#### What you should do:
Omitting all images, output the entries that follow exactly as written.

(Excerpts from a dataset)
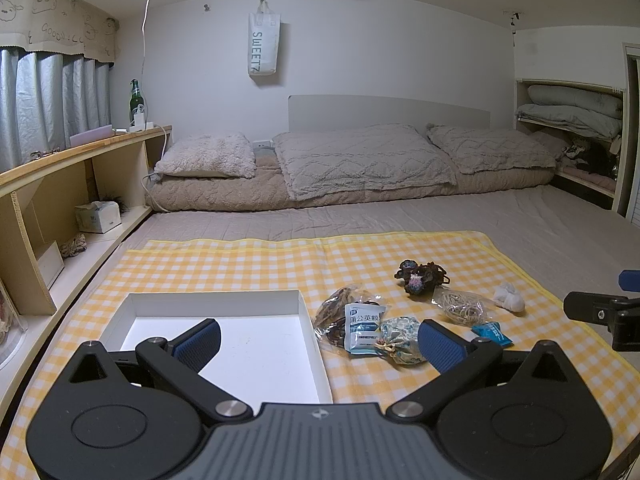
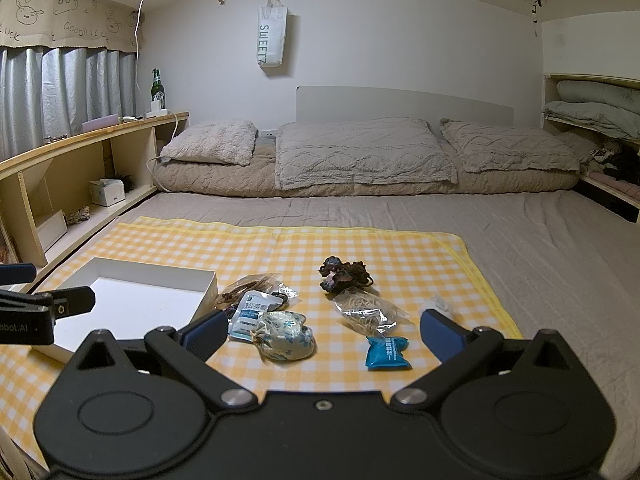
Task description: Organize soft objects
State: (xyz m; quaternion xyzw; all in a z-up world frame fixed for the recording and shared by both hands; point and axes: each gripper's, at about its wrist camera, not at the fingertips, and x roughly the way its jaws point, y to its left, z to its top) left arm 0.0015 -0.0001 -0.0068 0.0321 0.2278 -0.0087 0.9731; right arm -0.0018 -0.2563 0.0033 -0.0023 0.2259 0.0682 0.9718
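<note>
The white box (image 1: pixel 224 344) at nine o'clock holds nothing; every soft thing, like the flowered pouch (image 2: pixel 286 340), waits outside. Both hand-held grippers (image 1: pixel 320 344) (image 2: pixel 320 332) gape apart.

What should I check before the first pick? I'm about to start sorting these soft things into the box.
1. Left gripper open, holding nothing: ok.
2. Right gripper open, holding nothing: ok.
3. Box open-topped, nothing seen inside: ok.
4. Floral pouch unobstructed, between the right fingers' line: ok.
5. Blue packet lying apart from the others: ok.
6. White packet overlaps a clear bag: not ok.
</note>
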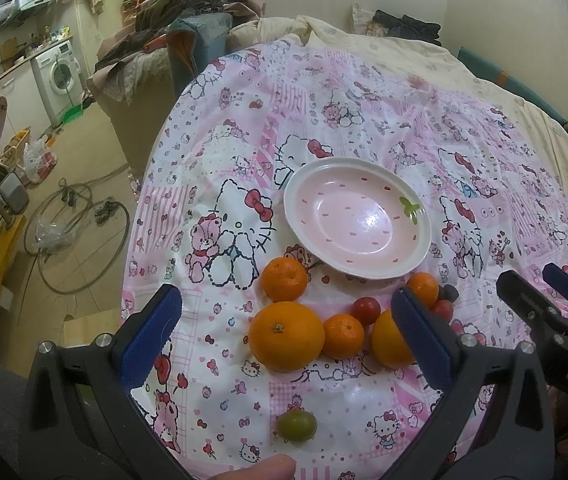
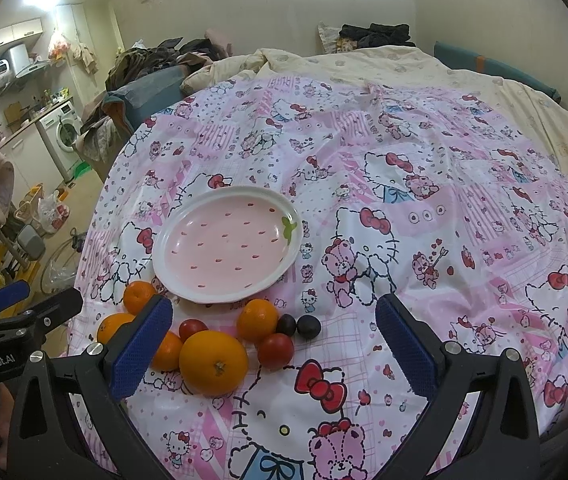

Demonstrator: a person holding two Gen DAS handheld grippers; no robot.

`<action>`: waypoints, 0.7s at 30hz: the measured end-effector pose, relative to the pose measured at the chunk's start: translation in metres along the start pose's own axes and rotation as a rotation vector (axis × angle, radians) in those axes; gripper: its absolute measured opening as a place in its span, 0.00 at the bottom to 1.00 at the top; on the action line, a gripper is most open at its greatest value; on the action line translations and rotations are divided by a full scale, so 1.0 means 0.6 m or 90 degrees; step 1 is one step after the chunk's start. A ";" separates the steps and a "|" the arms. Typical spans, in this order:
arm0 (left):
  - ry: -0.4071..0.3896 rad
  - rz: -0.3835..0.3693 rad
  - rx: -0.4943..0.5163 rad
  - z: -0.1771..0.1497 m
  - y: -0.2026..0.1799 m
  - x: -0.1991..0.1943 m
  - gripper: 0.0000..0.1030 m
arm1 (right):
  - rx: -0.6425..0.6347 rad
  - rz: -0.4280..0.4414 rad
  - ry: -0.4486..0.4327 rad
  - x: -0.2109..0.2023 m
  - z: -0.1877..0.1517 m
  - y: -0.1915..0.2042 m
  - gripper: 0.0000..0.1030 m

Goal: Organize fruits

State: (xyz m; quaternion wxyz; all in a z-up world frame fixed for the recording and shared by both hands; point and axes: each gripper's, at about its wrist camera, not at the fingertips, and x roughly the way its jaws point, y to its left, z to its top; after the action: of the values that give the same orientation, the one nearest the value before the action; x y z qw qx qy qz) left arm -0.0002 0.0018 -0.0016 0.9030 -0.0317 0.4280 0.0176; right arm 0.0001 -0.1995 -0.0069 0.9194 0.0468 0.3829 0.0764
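- Basically at square one here: pink plate (image 1: 358, 216) sitting on the Hello Kitty sheet (image 1: 212, 208) with nothing in it
- All fruit parked in a loose cluster on the sheet just in front of the plate's near rim, none lifted, none sorted
- Counting from the left wrist view: big orange (image 1: 286, 336) at the front, small mandarin (image 1: 343, 336) touching its right side, another mandarin (image 1: 285, 279) just behind, close to the plate rim
- Second big orange (image 2: 213, 362) clearer in the right wrist view, front and centre, with a red tomato (image 2: 275, 350) right beside it and one more red tomato (image 2: 193, 329) tucked behind
- Also a fourth small mandarin (image 2: 257, 319) near the plate edge, plus two dark plums (image 2: 309, 326) side by side to its right
- One greenish tomato (image 1: 296, 426) off on its own, nearest the camera in the left view, well apart from the pile
- Left claw (image 1: 284, 344) spread wide, gripping nothing, hanging above the front of the cluster with the big orange between its fingers in frame
- Right claw (image 2: 276, 348) likewise wide open and empty, hovering over the right end of the pile
- So: zero done, everything left, roughly ten pieces to move if the plate is the destination (guessing so, only container around)
- Probably easiest to start with the big oranges at the front, small round stuff likely to roll on that soft bed
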 end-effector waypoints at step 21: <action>0.001 0.000 -0.006 0.001 0.005 -0.002 1.00 | 0.009 -0.003 -0.002 -0.001 0.001 -0.004 1.00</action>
State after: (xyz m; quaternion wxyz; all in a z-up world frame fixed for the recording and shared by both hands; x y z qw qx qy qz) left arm -0.0005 0.0047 -0.0004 0.9024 -0.0363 0.4289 0.0194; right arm 0.0001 -0.2020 -0.0064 0.9200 0.0524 0.3818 0.0716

#### The answer:
Task description: Organize soft objects
State: (xyz m; quaternion xyzw; all in a z-up world frame fixed for the recording and shared by both hands; point and axes: each gripper's, at about its wrist camera, not at the fingertips, and x roughly the way its jaws point, y to its left, z to its top) left arm 0.0015 -0.0001 -0.0068 0.0321 0.2278 -0.0087 0.9731; right arm -0.0018 -0.2563 0.0033 -0.0023 0.2259 0.0682 0.9718
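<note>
The white box (image 1: pixel 224 344) at nine o'clock holds nothing; every soft thing, like the flowered pouch (image 2: pixel 286 340), waits outside. Both hand-held grippers (image 1: pixel 320 344) (image 2: pixel 320 332) gape apart.

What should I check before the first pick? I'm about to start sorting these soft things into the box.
1. Left gripper open, holding nothing: ok.
2. Right gripper open, holding nothing: ok.
3. Box open-topped, nothing seen inside: ok.
4. Floral pouch unobstructed, between the right fingers' line: ok.
5. Blue packet lying apart from the others: ok.
6. White packet overlaps a clear bag: not ok.
</note>
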
Demonstrator: a person holding two Gen DAS handheld grippers; no robot.

`<action>`: waypoints, 0.7s at 30hz: the measured end-effector pose, relative to the pose measured at the chunk's start: translation in metres along the start pose's own axes and rotation as a rotation vector (axis × angle, radians) in those axes; gripper: its absolute measured opening as a place in its span, 0.00 at the bottom to 1.00 at the top; on the action line, a gripper is most open at its greatest value; on the action line translations and rotations are divided by a full scale, so 1.0 means 0.6 m or 90 degrees; step 1 is one step after the chunk's start. A ";" separates the steps and a "|" the arms. Typical spans, in this order:
arm0 (left):
  - ry: -0.4071..0.3896 rad
  - rz: -0.3835..0.3693 rad
  - rx: -0.4943..0.5163 rad
  - z: -0.1771..0.1497 m
  - y: -0.2026..0.1799 m
  - x: -0.1991..0.1943 m
  - gripper: 0.0000..0.1030 m
arm1 (right):
  - rx: -0.6425..0.6347 rad
  - rz: -0.4280..0.4414 rad
  - ry: -0.4486..0.4327 rad
  - x: -0.2109..0.2023 m
  - z: -0.1877..0.1517 m
  - y: -0.1915..0.2042 m
  - gripper: 0.0000..0.1030 m

Goal: Organize fruits

State: (xyz m; quaternion wxyz; all in a z-up world frame fixed for the recording and shared by both hands; point and axes: each gripper's, at about its wrist camera, not at the fingertips, and x roughly the way its jaws point, y to its left, z to its top; after the action: of the values that give the same orientation, the one nearest the value before the action; x y z qw qx qy qz) left arm -0.0002 0.0018 -0.0016 0.9030 -0.0317 0.4280 0.0176; right arm 0.0001 -0.1995 -0.0069 0.9194 0.0468 0.3829 0.0764
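- Basically at square one here: pink plate (image 1: 358, 216) sitting on the Hello Kitty sheet (image 1: 212, 208) with nothing in it
- All fruit parked in a loose cluster on the sheet just in front of the plate's near rim, none lifted, none sorted
- Counting from the left wrist view: big orange (image 1: 286, 336) at the front, small mandarin (image 1: 343, 336) touching its right side, another mandarin (image 1: 285, 279) just behind, close to the plate rim
- Second big orange (image 2: 213, 362) clearer in the right wrist view, front and centre, with a red tomato (image 2: 275, 350) right beside it and one more red tomato (image 2: 193, 329) tucked behind
- Also a fourth small mandarin (image 2: 257, 319) near the plate edge, plus two dark plums (image 2: 309, 326) side by side to its right
- One greenish tomato (image 1: 296, 426) off on its own, nearest the camera in the left view, well apart from the pile
- Left claw (image 1: 284, 344) spread wide, gripping nothing, hanging above the front of the cluster with the big orange between its fingers in frame
- Right claw (image 2: 276, 348) likewise wide open and empty, hovering over the right end of the pile
- So: zero done, everything left, roughly ten pieces to move if the plate is the destination (guessing so, only container around)
- Probably easiest to start with the big oranges at the front, small round stuff likely to roll on that soft bed
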 end-effector waypoints at step 21: <action>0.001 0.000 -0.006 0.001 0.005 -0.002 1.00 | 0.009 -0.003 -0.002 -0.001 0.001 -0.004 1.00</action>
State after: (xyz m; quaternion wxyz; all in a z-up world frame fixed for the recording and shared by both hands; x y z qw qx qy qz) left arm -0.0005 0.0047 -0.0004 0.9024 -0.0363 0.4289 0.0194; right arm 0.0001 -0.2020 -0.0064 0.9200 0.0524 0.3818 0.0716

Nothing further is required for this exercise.